Check every line below, and copy those that include "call".

◆ ◆ ◆

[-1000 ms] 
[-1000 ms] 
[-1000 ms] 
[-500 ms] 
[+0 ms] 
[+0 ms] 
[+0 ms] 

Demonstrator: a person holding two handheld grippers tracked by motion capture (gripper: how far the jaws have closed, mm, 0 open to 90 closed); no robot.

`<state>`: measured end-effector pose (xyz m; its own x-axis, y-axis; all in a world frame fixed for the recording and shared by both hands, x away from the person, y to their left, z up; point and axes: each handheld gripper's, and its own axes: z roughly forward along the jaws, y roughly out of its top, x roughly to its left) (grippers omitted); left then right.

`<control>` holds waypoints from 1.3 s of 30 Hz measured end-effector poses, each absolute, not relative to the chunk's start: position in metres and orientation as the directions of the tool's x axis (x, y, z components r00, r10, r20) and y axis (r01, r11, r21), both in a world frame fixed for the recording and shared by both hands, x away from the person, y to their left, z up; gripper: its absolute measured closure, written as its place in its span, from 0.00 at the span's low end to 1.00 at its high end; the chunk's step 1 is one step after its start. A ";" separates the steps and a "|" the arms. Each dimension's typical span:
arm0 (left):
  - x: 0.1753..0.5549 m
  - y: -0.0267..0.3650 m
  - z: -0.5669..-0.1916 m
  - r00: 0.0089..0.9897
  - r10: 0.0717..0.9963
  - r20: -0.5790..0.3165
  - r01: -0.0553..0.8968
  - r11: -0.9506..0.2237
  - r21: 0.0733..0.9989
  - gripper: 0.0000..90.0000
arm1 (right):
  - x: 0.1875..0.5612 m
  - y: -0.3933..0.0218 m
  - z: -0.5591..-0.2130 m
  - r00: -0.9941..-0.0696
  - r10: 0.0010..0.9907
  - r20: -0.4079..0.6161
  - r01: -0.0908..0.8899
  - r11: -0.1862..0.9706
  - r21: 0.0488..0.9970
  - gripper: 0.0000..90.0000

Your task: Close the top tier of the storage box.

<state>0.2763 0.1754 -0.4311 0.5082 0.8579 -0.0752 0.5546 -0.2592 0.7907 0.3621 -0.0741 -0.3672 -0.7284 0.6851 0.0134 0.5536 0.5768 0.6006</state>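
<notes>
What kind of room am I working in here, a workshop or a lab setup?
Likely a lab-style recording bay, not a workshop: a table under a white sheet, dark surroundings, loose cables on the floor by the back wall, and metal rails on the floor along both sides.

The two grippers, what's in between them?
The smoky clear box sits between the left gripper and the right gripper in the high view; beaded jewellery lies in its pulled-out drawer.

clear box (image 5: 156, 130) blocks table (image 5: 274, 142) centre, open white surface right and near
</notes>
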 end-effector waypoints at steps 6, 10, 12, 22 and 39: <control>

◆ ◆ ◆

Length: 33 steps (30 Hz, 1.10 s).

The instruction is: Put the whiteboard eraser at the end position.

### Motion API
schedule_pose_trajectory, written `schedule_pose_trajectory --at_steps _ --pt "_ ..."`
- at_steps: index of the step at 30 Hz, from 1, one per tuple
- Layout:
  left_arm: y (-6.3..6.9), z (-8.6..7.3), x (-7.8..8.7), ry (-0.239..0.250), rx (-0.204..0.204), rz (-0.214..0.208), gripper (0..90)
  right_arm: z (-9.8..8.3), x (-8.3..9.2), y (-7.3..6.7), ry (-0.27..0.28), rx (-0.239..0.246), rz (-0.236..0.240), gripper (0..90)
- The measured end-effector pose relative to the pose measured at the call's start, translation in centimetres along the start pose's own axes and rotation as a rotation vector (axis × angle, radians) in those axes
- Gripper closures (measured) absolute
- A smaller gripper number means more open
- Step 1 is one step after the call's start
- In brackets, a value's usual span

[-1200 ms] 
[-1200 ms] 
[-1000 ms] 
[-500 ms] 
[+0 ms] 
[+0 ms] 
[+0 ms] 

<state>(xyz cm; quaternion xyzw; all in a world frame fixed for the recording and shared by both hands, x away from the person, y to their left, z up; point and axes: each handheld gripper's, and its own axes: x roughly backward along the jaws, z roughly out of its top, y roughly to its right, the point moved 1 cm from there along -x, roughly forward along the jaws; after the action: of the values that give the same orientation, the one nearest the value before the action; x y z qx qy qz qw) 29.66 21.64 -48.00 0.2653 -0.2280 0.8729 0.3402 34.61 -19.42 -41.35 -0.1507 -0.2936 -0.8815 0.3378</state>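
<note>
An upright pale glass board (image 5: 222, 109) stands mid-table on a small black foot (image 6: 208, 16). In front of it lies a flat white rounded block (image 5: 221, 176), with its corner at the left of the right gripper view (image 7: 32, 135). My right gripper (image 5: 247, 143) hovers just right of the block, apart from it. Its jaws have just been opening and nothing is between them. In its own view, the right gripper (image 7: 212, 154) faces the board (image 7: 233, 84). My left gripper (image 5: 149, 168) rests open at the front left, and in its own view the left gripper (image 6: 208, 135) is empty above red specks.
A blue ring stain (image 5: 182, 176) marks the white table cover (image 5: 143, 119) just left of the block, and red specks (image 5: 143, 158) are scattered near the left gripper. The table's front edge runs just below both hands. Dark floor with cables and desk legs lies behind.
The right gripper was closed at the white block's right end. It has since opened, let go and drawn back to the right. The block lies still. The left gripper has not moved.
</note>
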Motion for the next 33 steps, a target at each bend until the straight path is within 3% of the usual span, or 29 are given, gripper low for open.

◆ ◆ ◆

__Answer to this exercise__:
- The measured end-effector pose relative to the pose measured at the call's start, translation in centimetres along the start pose's own axes and rotation as a rotation vector (axis × angle, radians) in those axes
- Step 1 is one step after the call's start

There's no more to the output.